• **What you are asked to do**
An exact reproduction of the entries is needed. Keep all pictures out of it.

==== The data

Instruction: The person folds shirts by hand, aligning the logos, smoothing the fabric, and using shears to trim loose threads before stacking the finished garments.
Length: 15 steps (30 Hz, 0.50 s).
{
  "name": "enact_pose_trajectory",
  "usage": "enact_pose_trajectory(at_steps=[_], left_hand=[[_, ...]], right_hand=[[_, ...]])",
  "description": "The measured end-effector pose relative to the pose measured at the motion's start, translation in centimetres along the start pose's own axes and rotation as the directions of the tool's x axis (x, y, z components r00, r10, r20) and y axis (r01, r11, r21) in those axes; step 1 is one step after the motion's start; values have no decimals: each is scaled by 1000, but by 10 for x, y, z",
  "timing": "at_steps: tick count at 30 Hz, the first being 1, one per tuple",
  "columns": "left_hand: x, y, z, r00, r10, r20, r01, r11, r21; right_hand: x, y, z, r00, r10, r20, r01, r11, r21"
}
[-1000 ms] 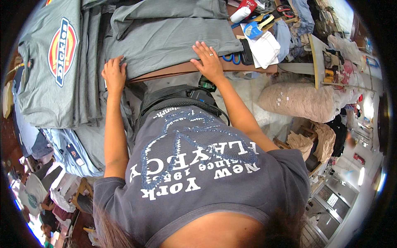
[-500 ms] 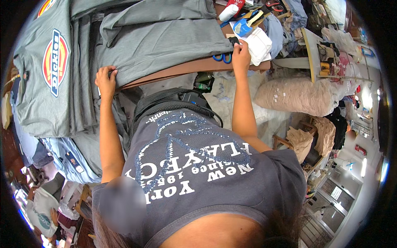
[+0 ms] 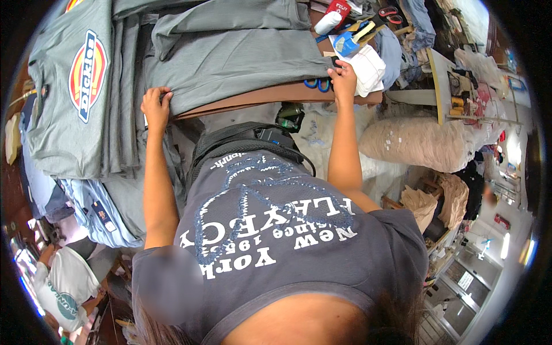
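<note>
A grey T-shirt (image 3: pixel 241 63) lies spread across a brown board (image 3: pixel 259 99), one sleeve (image 3: pixel 224 26) folded over at its far side. My left hand (image 3: pixel 155 108) has its fingers closed on the near edge of the cloth at the left. At the right end, my right hand (image 3: pixel 344 80) pinches the shirt's corner between thumb and fingers. A small black thing (image 3: pixel 334 60) shows right by those fingertips; its kind I cannot make out. Blue scissor handles (image 3: pixel 317 85) stick out from under the cloth, just left of my right hand.
More grey shirts (image 3: pixel 69 132) with a printed badge are stacked at left, above light-blue garments (image 3: pixel 100 213). Beyond my right hand lie white folded cloth (image 3: pixel 368 69), a blue-handled brush (image 3: pixel 347 43) and red-handled scissors (image 3: pixel 391 14). A large wrapped bundle (image 3: pixel 414 144) stands at right; another person (image 3: pixel 66 287) is lower left.
The whole view has shifted slightly, so the table and shirts sit a little farther right. Both hands keep their places on the cloth. The person at lower left has moved more into view.
</note>
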<state>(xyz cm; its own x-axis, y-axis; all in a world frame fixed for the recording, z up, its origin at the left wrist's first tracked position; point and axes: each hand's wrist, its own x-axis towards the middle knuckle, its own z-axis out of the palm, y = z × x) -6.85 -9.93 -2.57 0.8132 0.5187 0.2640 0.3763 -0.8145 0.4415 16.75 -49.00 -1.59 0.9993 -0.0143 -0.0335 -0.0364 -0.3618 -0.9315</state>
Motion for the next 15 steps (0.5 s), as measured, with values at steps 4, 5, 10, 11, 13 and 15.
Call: enact_pose_trajectory(at_steps=[4, 5, 10, 11, 13, 15], left_hand=[[-1, -1, 1, 999, 24, -31, -24, 999, -26], [-1, -1, 1, 999, 24, -37, -25, 999, -25], [1, 7, -6, 1000, 11, 3, -11, 1000, -22], [2, 12, -10, 999, 41, 16, -42, 999, 2], [4, 22, -21, 994, 100, 43, -102, 993, 50], [8, 28, -29, 970, 239, 47, -240, 970, 25]], right_hand=[[-3, -13, -1, 995, 83, 47, -89, 987, 132], [-3, -14, -2, 994, 92, 56, -99, 986, 136], [-2, -18, -7, 991, 96, 92, -106, 987, 117], [-1, -17, -7, 990, 99, 97, -111, 986, 122], [1, -19, -6, 988, 105, 110, -120, 984, 134], [4, -22, -3, 986, 84, 146, -86, 996, 3]])
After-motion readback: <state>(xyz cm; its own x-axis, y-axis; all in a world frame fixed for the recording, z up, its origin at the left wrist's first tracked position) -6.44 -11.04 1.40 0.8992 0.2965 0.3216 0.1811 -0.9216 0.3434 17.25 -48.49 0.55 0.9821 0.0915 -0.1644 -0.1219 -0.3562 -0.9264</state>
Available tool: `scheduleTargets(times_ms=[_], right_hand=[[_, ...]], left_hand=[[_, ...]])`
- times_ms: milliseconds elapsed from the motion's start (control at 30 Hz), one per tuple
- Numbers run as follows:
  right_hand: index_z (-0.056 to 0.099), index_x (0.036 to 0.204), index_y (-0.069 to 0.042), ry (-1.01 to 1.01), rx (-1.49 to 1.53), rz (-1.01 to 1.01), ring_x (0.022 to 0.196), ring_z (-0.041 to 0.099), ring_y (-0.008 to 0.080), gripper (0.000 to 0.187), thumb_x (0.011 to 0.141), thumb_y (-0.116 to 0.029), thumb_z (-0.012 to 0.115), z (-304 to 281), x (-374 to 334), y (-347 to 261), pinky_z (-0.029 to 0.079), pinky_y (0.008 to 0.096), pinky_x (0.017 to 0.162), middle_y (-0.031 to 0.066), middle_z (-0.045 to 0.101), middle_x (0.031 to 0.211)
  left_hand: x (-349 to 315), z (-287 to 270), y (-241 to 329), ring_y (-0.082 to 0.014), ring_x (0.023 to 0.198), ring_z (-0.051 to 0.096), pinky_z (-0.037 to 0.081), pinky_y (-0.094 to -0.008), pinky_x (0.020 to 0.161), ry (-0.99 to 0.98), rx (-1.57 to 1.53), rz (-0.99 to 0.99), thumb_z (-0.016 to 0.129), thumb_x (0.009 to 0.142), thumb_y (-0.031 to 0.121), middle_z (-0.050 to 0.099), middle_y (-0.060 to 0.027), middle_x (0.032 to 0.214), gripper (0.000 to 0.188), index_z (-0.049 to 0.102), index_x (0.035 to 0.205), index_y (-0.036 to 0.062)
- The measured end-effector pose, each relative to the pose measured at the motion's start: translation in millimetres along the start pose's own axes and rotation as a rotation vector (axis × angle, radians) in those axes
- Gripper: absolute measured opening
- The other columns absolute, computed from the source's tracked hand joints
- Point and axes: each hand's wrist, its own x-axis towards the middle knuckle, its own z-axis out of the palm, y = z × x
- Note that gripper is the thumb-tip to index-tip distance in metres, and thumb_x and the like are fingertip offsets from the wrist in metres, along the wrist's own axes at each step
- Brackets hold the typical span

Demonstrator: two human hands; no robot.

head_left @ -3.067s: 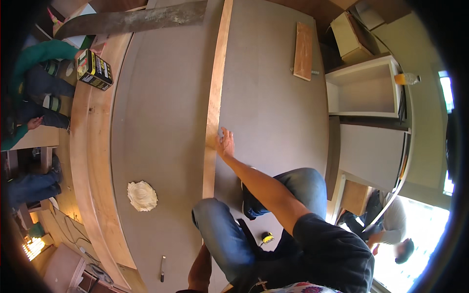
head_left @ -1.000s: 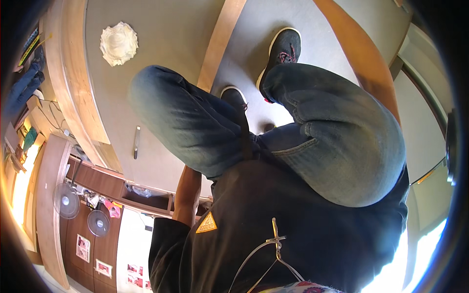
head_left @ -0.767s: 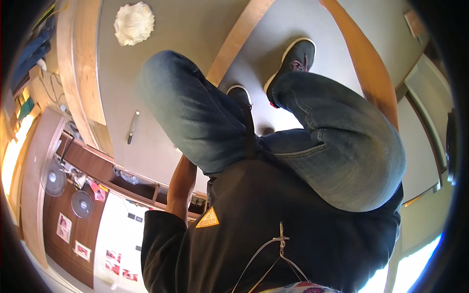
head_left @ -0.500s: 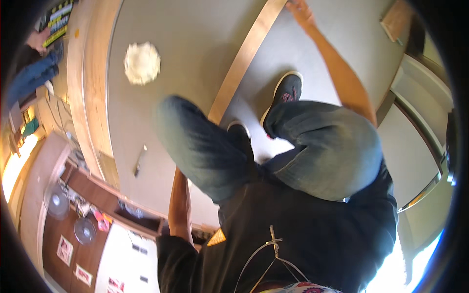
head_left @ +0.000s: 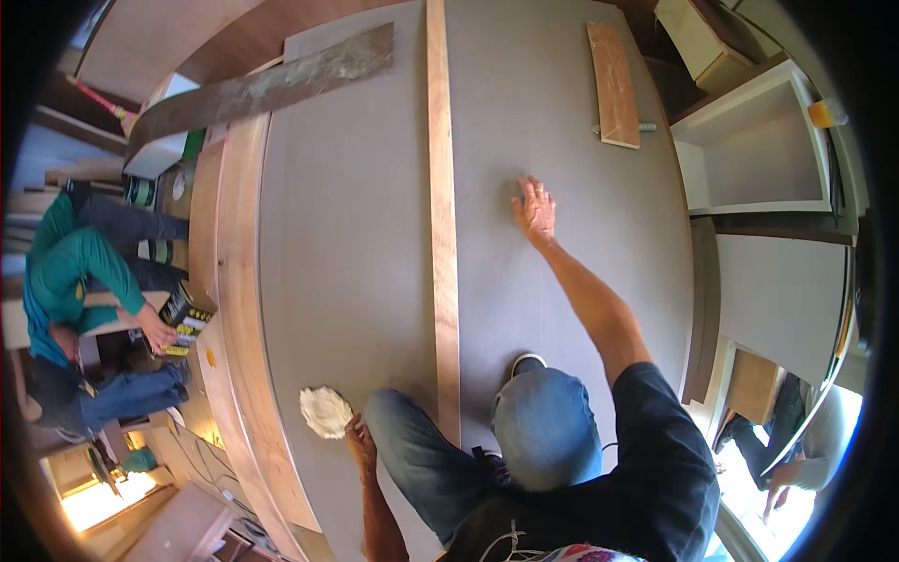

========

• **Result below**
Instruction: The person folds shirts by hand, aligning the logos, smoothing the fabric, and using shears to trim loose threads before stacking the finished garments.
Length: 15 steps (30 Hz, 0.50 s).
{
  "name": "enact_pose_trajectory",
  "usage": "enact_pose_trajectory(at_steps=[_], left_hand=[[_, ...]], right_hand=[[_, ...]])",
  "description": "The measured end-effector pose relative to the pose measured at the motion's start, translation in centimetres along the start pose's own axes and rotation as the directions of the tool's x axis (x, y, z components r00, r10, r20) and y axis (r01, r11, r21) in those axes; step 1 is one step after the motion's start; values have no decimals: each is scaled by 1000, but by 10 for x, y, z",
  "timing": "at_steps: tick count at 30 Hz, the first being 1, one per tuple",
  "columns": "left_hand: x, y, z, r00, r10, r20, r01, r11, r21; right_hand: x, y, z, r00, r10, r20, r01, r11, r21"
}
[-1000 ms] 
[-500 ms] 
[+0 ms] 
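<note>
A grey T-shirt (image 3: pixel 241 63) lies spread across a brown board (image 3: pixel 259 99), one sleeve (image 3: pixel 224 26) folded over at its far side. My left hand (image 3: pixel 155 108) has its fingers closed on the near edge of the cloth at the left. At the right end, my right hand (image 3: pixel 344 80) pinches the shirt's corner between thumb and fingers. A small black thing (image 3: pixel 334 60) shows right by those fingertips; its kind I cannot make out. Blue scissor handles (image 3: pixel 317 85) stick out from under the cloth, just left of my right hand.
More grey shirts (image 3: pixel 69 132) with a printed badge are stacked at left, above light-blue garments (image 3: pixel 100 213). Beyond my right hand lie white folded cloth (image 3: pixel 368 69), a blue-handled brush (image 3: pixel 347 43) and red-handled scissors (image 3: pixel 391 14). A large wrapped bundle (image 3: pixel 414 144) stands at right; another person (image 3: pixel 66 287) is lower left.
The whole view has shifted slightly, so the table and shirts sit a little farther right. Both hands keep their places on the cloth. The person at lower left has moved more into view.
</note>
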<state>(xyz cm; its own x-axis, y-axis; all in a world frame fixed for the recording, z up, its origin at the left wrist's first tracked position; point and axes: each hand's wrist, its own x-axis towards the middle knuckle, its own z-axis out of the palm, y = z × x) -6.85 -9.93 -2.57 0.8132 0.5187 0.2640 0.3763 -0.8145 0.4415 16.75 -49.00 -1.59 0.9993 -0.0143 -0.0335 -0.0364 -0.3618 -0.9315</state>
Motion for the next 15 steps (0.5 s), as measured, with values at steps 4, 5, 10, 11, 13 and 15.
Call: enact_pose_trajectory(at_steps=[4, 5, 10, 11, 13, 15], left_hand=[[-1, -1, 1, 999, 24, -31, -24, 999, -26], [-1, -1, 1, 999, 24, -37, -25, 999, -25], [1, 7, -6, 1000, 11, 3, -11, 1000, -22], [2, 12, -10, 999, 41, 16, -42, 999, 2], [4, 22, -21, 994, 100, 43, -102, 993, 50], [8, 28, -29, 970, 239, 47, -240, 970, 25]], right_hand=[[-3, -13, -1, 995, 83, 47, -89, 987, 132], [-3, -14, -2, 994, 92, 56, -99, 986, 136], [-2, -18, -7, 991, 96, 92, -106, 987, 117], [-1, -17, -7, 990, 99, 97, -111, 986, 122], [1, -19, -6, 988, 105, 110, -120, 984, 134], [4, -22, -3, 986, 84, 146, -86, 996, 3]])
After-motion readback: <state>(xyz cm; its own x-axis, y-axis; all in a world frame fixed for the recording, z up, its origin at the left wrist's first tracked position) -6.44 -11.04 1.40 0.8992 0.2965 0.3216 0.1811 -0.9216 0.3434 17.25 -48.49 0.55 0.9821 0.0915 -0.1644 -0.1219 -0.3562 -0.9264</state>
Available tool: `scheduleTargets(times_ms=[_], right_hand=[[_, ...]], left_hand=[[_, ...]])`
- times_ms: milliseconds elapsed from the motion's start (control at 30 Hz), one per tuple
- Numbers run as follows:
  right_hand: index_z (-0.056 to 0.099), index_x (0.036 to 0.204), index_y (-0.069 to 0.042), ry (-1.01 to 1.01), rx (-1.49 to 1.53), rz (-1.01 to 1.01), ring_x (0.022 to 0.196), ring_z (-0.041 to 0.099), ring_y (-0.008 to 0.080), gripper (0.000 to 0.187), thumb_x (0.011 to 0.141), thumb_y (-0.116 to 0.029), thumb_z (-0.012 to 0.115), z (-304 to 281), x (-374 to 334), y (-347 to 261), pinky_z (-0.029 to 0.079), pinky_y (0.008 to 0.096), pinky_x (0.017 to 0.162), middle_y (-0.031 to 0.066), middle_z (-0.045 to 0.101), middle_x (0.031 to 0.211)
  left_hand: x (-349 to 315), z (-287 to 270), y (-241 to 329), ring_y (-0.082 to 0.014), ring_x (0.023 to 0.198), ring_z (-0.051 to 0.096), pinky_z (-0.037 to 0.081), pinky_y (-0.094 to -0.008), pinky_x (0.020 to 0.161), ry (-0.99 to 0.98), rx (-1.57 to 1.53), rz (-0.99 to 0.99), thumb_z (-0.016 to 0.129), thumb_x (0.009 to 0.142), thumb_y (-0.031 to 0.121), middle_z (-0.050 to 0.099), middle_y (-0.060 to 0.027), middle_x (0.032 to 0.214), gripper (0.000 to 0.188), index_z (-0.049 to 0.102), index_x (0.035 to 0.205), index_y (-0.036 to 0.062)
- The measured end-effector pose, each relative to the pose measured at the motion's start: translation in millimetres along the start pose's own axes and rotation as a rotation vector (axis × angle, radians) in those axes
- Gripper: absolute measured opening
- The other columns absolute, computed from the source's tracked hand joints
- Point and axes: each hand's wrist, its own x-axis towards the middle knuckle, its own z-axis out of the palm, y = z × x
- Note that gripper is the thumb-tip to index-tip distance in metres, and thumb_x and the like are fingertip offsets from the wrist in metres, along the wrist's own axes at each step
- Brackets hold the typical span

Demonstrator: two human hands; no robot.

head_left @ -3.067s: 
head_left @ -1.000s: 
head_left @ -0.767s: 
head_left @ -0.500s: 
head_left @ +0.000s: 

For this exercise, nothing further remains to be done.